- [Action item]
The full listing should be written out verbatim, and its images should be dropped.

*** Opening of Material provided ***

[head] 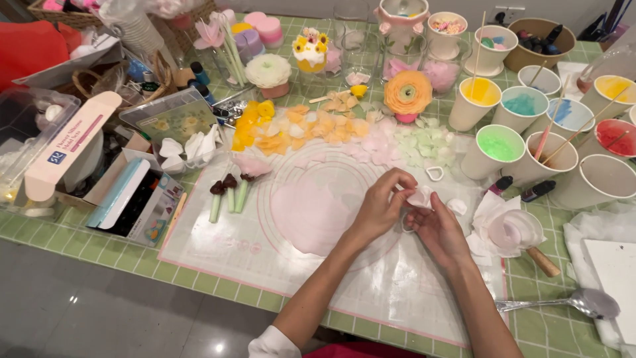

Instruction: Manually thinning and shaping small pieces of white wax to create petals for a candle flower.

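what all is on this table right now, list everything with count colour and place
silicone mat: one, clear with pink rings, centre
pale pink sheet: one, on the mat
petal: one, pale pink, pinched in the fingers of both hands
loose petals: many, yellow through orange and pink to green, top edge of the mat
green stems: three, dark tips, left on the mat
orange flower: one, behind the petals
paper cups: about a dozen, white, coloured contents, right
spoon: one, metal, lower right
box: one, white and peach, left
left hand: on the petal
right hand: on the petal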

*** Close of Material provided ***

- [Answer section]
[head] 

Instruction: Manually thinning and shaping small pieces of white wax to create petals for a candle flower.

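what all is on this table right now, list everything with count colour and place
silicone mat: one, clear with pink rings, centre
pale pink sheet: one, on the mat
petal: one, pale pink, pinched in the fingers of both hands
loose petals: many, yellow through orange and pink to green, top edge of the mat
green stems: three, dark tips, left on the mat
orange flower: one, behind the petals
paper cups: about a dozen, white, coloured contents, right
spoon: one, metal, lower right
box: one, white and peach, left
left hand: on the petal
right hand: on the petal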

The complete answer has been presented.